Francisco J. Moreno-Barea, Leonardo Franco, David Elizondo, Martin Grootveld

School of Computer Science and Informatics, Faculty of Technology, De Montfort University, Leicester, United Kingdom

Leicester School of Pharmacy, Faculty of Health and Life Sciences, De Montfort University, Leicester, United Kingdom
Niemann-Pick Class 1 (NPC1) disease is a rare and neurodegenerative disease, and often metabolomics datasets of NPC1 patients are limited in the number of samples and severely imbalanced.
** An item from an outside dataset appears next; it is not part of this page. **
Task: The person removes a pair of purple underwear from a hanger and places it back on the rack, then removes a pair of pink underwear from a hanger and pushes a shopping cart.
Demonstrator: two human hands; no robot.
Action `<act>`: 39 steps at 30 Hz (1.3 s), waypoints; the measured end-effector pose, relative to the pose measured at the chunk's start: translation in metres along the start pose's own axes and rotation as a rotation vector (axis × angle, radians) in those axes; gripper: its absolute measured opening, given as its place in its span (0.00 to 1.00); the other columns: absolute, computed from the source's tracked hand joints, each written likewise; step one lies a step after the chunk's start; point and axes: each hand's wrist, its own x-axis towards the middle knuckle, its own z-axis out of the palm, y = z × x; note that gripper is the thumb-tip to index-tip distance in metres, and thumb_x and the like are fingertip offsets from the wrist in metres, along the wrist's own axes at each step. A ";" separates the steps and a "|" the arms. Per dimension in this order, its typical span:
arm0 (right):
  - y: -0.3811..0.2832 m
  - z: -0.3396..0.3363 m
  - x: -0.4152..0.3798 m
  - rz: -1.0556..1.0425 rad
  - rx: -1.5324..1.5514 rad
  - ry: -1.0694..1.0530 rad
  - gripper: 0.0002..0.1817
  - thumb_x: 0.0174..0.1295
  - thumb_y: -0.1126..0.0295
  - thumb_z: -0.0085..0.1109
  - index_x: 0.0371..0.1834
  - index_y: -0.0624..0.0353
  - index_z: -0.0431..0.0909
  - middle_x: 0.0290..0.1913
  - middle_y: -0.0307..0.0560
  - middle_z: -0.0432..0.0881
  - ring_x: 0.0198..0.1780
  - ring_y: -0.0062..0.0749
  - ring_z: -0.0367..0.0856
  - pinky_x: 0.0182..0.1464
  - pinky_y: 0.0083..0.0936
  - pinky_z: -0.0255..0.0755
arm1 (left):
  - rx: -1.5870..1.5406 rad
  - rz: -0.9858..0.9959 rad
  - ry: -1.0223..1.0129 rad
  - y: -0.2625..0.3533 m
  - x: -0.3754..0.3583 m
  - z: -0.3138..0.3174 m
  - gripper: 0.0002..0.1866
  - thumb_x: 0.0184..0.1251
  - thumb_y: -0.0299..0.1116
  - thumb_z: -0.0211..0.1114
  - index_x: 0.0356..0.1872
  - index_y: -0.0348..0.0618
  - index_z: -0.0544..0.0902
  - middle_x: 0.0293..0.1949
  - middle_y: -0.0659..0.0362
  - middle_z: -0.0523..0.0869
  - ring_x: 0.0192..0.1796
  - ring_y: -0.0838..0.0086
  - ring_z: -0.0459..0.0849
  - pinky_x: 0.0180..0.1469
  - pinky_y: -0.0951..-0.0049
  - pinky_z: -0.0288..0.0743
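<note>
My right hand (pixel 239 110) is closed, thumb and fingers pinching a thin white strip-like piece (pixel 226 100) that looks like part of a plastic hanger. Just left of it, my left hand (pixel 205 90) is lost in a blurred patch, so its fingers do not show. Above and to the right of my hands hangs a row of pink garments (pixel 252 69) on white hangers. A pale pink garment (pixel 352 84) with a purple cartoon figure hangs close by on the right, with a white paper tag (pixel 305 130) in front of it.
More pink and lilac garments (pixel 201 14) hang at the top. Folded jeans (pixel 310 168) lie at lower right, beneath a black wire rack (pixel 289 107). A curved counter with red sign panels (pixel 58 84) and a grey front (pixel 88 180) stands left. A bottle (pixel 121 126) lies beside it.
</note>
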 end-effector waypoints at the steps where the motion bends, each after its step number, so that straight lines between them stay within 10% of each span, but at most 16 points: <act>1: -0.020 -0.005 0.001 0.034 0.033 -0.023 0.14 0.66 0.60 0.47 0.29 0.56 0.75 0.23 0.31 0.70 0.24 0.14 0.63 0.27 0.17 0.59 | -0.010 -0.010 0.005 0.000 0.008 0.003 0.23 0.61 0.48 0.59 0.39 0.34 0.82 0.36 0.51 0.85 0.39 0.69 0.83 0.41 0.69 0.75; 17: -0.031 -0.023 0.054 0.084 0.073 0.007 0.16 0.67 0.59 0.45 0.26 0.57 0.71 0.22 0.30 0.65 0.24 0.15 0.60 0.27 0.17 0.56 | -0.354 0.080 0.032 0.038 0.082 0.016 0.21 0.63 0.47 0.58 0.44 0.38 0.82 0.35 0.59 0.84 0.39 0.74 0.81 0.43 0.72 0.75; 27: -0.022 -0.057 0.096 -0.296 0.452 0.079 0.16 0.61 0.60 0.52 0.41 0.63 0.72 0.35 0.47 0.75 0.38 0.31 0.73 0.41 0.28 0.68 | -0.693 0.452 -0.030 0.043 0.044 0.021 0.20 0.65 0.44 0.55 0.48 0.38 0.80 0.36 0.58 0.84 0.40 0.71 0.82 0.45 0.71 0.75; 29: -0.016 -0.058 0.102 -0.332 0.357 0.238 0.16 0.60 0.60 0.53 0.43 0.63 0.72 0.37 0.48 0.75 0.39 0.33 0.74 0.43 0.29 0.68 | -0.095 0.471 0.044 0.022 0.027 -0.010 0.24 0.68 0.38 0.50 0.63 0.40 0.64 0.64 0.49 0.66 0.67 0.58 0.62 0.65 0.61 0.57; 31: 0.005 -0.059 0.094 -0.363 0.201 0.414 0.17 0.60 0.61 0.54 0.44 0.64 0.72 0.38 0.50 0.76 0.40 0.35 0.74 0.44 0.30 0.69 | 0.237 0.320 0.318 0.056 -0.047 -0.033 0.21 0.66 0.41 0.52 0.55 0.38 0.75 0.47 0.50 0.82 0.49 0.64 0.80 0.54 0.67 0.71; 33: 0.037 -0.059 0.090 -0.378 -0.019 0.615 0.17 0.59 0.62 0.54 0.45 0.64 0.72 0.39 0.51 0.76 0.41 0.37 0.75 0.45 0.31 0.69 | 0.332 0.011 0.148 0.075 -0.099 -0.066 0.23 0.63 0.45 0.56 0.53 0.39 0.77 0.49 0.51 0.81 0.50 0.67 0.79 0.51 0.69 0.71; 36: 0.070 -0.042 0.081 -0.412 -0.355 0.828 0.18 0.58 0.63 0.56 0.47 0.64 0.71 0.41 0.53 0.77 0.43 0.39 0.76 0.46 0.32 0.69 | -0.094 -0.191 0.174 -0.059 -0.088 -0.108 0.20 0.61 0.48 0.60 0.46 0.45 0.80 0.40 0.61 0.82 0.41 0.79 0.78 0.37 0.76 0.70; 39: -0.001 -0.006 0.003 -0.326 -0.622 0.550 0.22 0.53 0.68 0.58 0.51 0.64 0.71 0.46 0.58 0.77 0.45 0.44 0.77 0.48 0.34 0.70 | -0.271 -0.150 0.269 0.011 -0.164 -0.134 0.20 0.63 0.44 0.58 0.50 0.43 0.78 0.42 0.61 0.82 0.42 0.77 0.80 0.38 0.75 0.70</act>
In order to improve the predictive capability and identify new biomarkers in an NPC1 disease urinary dataset, data augmentation (DA) techniques based on computational intelligence are employed to create additional synthetic samples. This paper presents DA techniques, based on the addition of noise, on oversampling techniques and using conditional generative adversarial networks, to evaluate their predictive capacities on a set of Nuclear Magnetic Resonance (NMR) profiles of urine samples. Prediction results obtained show increases in sensitivity (30%) and in F score (20%). In addition, multivariate data analysis and variable importance in projection scores have been applied. These analyses show the ability of the DA methods to replicate the information of the metabolites and determined that selected metabolites (such as 3-aminoisobutyrate, 3-hidroxivaleric, quinolinate and trimethylamine) may be valuable biomarkers for the diagnosis of NPC1 disease.